Recent Activity for the LCFG project

Ubuntu Jammy Progress 10

The Jammy desktop environment has stabilised nicely and more work has been done on supporting the server environment. Here are the notable recent changes…

Installer

Whilst testing our Jammy installer on a couple of recent server models (Dell PowerEdge R350 and Dell PowerEdge R7515) we discovered a particularly weird problem. After PXE booting it would not reach the install menu prompt but would get stuck with a message like:

Begin: Retrying nfs mount ... Begin: Waiting up to 180 secs for idrac to become available ... done.
no search or nameservers found in /run/net-idrac.conf /run/net-idrac.conf /run/net6-*.conf
nfsmount: need a path
done.

When the DHCP client is run it will create a file in the /run directory for each interface (e.g. net-eth0.conf). This list of files shows that the only interface which got a response is named idrac. As the address allocated (169.254.1.2) is in a private unrouted range that means the NFS mount was never going to succeed (eventually it times out).

Initially this all seemed quite strange since we don’t pay for the license for the separate physical idrac interface but rather piggy-back on the main NIC. After comparing the contents of the initramfs files for Focal and Jammy the only difference which seemed likely to have an effect was the inclusion of the usbnet and cdc_ether kernel modules. It appears that when these are automatically loaded at boot time the idrac interface usually is ready first and then the initramfs code just uses that interface. For a fully installed system this probably never causes an issue since networkd or networkmanager will take over and sort it out correctly. It’s only when you need to do an early NFS mount for the installer root that you hit issues.

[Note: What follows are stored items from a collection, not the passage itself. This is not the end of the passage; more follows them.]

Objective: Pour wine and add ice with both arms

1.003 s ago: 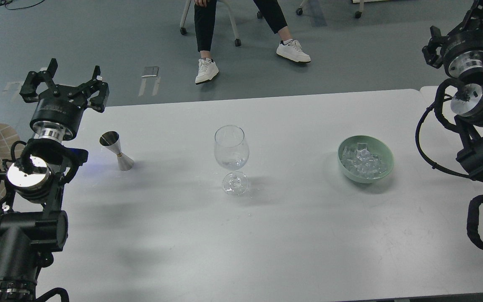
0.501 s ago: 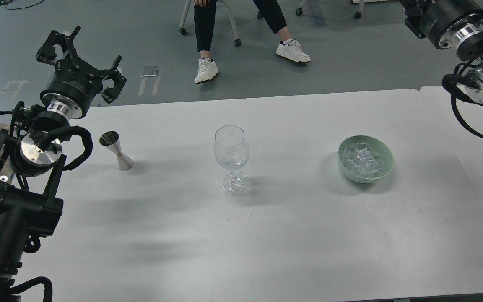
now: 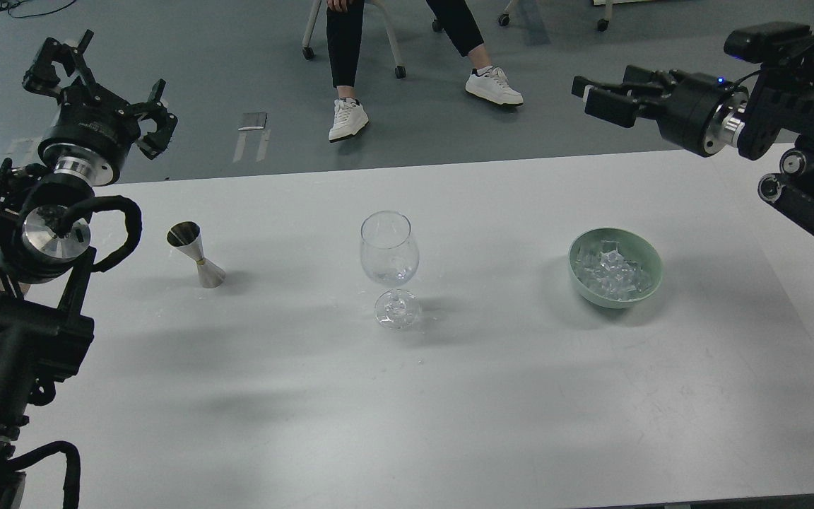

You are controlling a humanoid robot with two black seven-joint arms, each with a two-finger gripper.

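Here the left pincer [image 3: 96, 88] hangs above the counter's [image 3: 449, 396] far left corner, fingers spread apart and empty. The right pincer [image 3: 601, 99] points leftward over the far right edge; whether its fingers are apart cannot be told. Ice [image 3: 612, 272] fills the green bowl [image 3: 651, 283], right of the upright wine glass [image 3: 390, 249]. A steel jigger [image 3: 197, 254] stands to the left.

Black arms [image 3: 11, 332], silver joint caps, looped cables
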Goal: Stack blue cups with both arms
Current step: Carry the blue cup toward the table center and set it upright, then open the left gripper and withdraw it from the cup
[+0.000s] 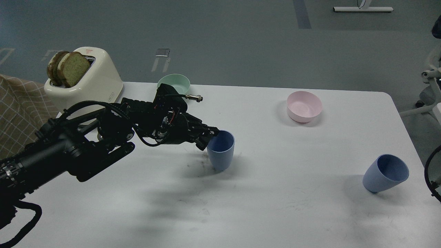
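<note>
Blue cups number two: one [221,150] upright at frame centre, the left hand [206,137] grasping its left rim; the other [386,174], tilted with mouth toward upper right, lies far right on the tabletop [275,206], probably nearer the right arm [433,179], whose hand is unseen.

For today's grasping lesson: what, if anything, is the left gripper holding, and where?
The left gripper meets the upright matte blue cup at its near-left rim; a closed grip cannot be told.
</note>
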Controlling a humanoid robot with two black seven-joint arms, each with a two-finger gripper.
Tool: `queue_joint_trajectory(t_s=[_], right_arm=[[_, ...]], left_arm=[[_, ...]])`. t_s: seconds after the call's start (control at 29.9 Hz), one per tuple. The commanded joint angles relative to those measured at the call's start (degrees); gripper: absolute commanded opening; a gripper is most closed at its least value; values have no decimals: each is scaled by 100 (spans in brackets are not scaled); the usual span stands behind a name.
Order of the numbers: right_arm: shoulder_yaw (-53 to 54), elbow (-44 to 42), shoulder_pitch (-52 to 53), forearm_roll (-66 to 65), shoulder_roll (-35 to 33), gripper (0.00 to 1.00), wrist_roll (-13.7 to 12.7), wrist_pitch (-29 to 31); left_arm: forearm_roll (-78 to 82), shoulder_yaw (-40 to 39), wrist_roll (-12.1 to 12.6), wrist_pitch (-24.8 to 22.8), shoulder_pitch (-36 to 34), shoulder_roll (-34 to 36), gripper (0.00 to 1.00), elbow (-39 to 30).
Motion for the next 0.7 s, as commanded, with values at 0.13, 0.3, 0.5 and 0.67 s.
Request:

The solution is reasonably simple, just blacklist the loading of those two kernel modules for install time since we will never want them at that point. To do that involved changing the installroot profile to include both the LCFG hardware and kernel components. The hardware component is used to create an appropriate /etc/modprobe.d/lcfg.conf file, the kernel component configures and rebuilds the initramfs to include the new modprobe config file. With all that in place we can now reliably install Jammy onto these server models.

Localisation

A selection of localisation packages for en-GB have been added to improve the user experience for Gnome, libreoffice and thunderbird.

Systemd Timers

It’s notable that some packages have switched from cron over to using Systemd timers to schedule regular tasks. As the LCFG cron component only manages the additional cron jobs for users (including root), this introduces a difference in behaviour in Jammy. Cron jobs added through other mechanisms (e.g. files in /etc/cron.d, /etc/cron.hourly, /etc/cron.daily, etc) are automatically enabled when the files are installed as part of the package. For systemd, the LCFG component completely manages the contents of the /etc/systemd directory which means that timer service files installed as part of the package will be removed at some later time if they are not also registered through the component resources, for example:

!systemd.wanted_units_timerstarget      mADD(sysstat-summary.timer)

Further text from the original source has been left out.